Could you report every line of the listing below that holds the word "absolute"?
----
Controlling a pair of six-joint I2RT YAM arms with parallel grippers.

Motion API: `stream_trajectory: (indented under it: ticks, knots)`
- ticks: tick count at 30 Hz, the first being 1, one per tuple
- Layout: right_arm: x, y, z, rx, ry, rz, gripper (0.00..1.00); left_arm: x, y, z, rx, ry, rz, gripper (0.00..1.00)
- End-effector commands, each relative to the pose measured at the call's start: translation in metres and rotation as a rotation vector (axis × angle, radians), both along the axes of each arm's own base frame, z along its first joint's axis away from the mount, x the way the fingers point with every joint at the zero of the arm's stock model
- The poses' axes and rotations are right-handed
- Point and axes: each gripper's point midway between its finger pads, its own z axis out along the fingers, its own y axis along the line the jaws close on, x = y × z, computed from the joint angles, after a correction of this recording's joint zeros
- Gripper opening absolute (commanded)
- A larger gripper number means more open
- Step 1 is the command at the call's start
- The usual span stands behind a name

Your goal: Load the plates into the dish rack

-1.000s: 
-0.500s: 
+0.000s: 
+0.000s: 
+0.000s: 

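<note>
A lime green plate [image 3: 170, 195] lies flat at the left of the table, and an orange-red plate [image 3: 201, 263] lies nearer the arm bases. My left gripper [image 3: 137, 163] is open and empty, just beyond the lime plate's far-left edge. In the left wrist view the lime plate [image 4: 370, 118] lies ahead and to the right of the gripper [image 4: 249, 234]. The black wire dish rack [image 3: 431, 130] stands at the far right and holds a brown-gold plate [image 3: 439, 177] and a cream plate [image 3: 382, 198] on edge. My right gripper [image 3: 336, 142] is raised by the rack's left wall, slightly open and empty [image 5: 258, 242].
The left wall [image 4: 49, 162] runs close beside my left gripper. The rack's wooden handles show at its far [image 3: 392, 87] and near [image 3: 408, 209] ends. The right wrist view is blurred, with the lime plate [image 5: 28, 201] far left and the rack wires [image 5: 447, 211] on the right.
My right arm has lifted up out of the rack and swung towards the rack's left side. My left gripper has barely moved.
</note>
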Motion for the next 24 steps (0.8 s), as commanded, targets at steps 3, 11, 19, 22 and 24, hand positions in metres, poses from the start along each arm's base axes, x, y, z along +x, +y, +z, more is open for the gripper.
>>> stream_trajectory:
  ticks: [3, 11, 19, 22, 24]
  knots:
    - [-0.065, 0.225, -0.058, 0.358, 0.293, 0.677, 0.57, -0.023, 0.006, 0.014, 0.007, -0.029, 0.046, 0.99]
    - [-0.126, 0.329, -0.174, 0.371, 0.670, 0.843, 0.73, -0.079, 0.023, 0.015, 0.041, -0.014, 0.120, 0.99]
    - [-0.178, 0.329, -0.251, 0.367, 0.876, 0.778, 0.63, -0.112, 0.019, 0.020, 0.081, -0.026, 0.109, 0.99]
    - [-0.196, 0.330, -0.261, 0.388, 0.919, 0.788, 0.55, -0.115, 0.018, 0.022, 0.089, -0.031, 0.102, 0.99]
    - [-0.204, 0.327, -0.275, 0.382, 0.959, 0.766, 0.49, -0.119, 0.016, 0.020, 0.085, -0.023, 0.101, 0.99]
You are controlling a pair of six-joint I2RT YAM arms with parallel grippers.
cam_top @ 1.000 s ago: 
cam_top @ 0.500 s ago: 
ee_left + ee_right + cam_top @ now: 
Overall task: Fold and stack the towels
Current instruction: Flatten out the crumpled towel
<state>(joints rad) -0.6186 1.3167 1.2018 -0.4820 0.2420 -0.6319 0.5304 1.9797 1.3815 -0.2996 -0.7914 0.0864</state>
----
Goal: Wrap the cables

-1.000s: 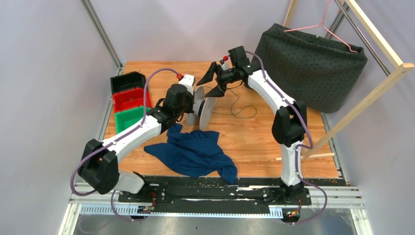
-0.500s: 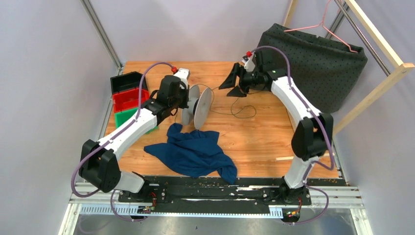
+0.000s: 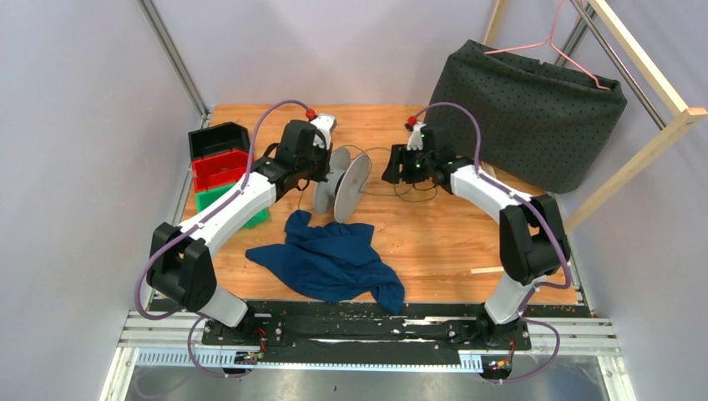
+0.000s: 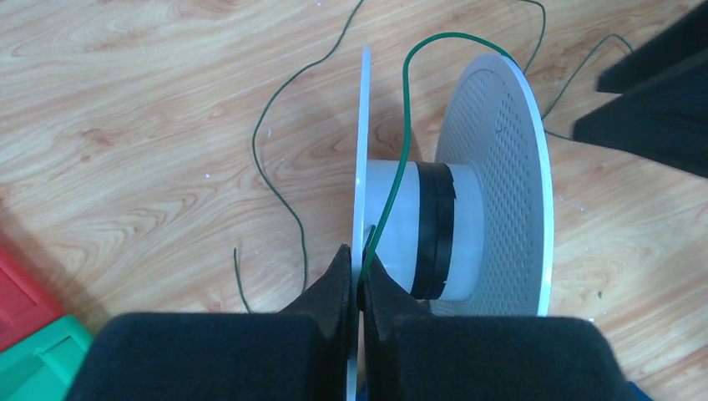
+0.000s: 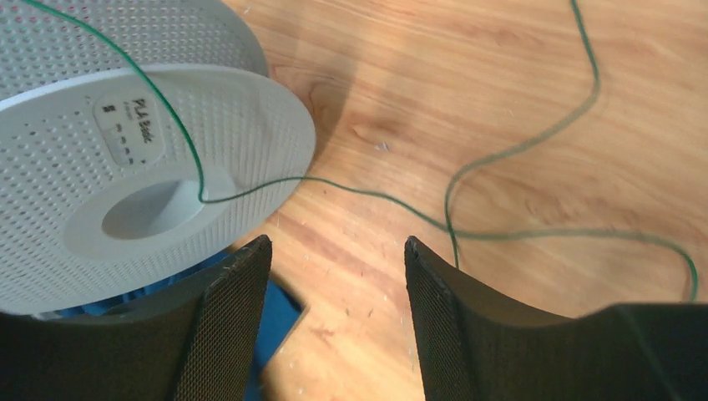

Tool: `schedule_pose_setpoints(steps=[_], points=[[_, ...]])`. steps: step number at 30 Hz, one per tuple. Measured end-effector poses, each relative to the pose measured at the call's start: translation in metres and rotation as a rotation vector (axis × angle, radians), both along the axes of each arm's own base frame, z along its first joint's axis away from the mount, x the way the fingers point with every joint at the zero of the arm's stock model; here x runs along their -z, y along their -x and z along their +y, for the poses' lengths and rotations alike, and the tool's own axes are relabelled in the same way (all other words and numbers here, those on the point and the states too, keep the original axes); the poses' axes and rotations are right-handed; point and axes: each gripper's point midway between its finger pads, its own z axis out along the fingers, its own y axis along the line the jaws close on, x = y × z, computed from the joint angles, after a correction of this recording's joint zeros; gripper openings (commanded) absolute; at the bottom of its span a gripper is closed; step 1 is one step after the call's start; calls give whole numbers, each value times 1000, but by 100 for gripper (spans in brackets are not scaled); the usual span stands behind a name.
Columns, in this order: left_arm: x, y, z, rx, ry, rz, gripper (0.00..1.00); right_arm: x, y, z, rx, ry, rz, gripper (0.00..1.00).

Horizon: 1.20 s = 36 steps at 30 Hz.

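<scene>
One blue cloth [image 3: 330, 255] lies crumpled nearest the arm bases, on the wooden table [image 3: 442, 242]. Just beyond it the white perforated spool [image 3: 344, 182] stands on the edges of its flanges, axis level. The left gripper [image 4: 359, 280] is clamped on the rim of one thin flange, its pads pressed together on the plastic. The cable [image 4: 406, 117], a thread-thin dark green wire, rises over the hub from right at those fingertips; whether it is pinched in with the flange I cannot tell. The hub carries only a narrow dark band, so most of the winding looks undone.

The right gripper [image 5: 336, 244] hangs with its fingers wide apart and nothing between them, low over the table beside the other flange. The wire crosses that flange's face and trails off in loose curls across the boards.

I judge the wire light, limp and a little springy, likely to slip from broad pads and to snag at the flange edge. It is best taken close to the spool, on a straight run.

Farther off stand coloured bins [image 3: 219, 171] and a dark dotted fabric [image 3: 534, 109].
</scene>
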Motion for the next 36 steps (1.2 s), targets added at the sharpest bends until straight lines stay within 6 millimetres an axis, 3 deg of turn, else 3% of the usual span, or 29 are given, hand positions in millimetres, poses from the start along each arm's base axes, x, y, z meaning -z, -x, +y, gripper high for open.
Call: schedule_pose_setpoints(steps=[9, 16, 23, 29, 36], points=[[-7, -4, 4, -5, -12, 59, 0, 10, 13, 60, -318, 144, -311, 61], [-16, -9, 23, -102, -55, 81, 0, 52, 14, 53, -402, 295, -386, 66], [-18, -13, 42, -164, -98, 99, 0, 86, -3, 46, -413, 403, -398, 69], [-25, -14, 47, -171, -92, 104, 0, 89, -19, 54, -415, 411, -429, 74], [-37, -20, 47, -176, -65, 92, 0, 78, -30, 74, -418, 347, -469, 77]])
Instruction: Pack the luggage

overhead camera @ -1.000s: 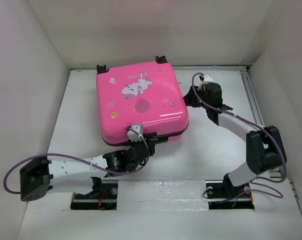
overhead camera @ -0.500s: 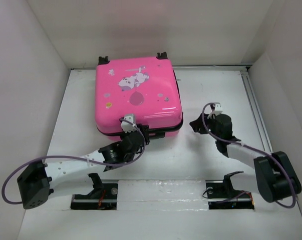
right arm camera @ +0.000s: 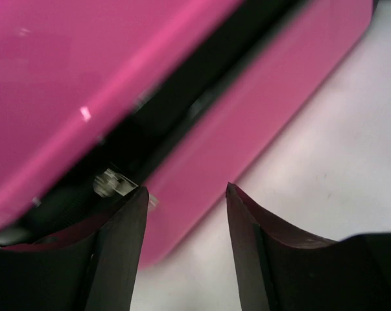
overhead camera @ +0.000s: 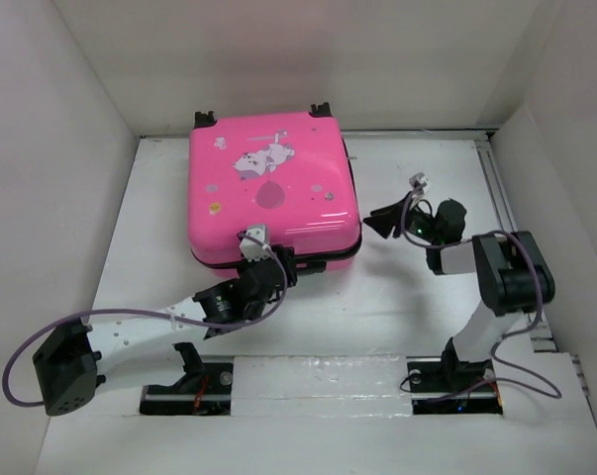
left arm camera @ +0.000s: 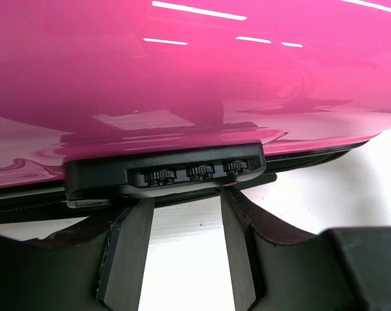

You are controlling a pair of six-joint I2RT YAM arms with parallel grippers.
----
* **COMPLETED TASK**:
- Gripper opening absolute (commanded)
Tool: `schedule_pose_setpoints(steps=[_], points=[[_, ...]])`. steps: step number at 30 Hz, one per tuple. Measured end-effector poses, each relative to the pose measured at the call's start: translation in metres and rotation as a rotation vector (axis × angle, radians), both along the axes of each arm's own base frame, z along its first joint's axis away from the mount, x the way the fingers point with every joint at the zero of the arm's stock model; here x runs along their -z, y along their -x and z along their +y, for the poses' lengths and rotations alike, and the tool's own axes are relabelled in the same way (all other words and numbers here, those on the point and the states too, keep the original axes); the poses' axes and rotations are right-handed; point and axes: each gripper's point midway between its finger pads, its own z axis out along the fingers, its own y axis along the line the jaws close on, x = y × z, computed from the joint angles, after a correction of this recording's joint zeros; gripper openings (commanded) absolute; at the bottom of its span a gripper is closed; step 1 is one step after the call's start; calls give whole numbers, each value times 1000, but by 100 for gripper (spans in brackets are not scaled); the usual span stands behind a name.

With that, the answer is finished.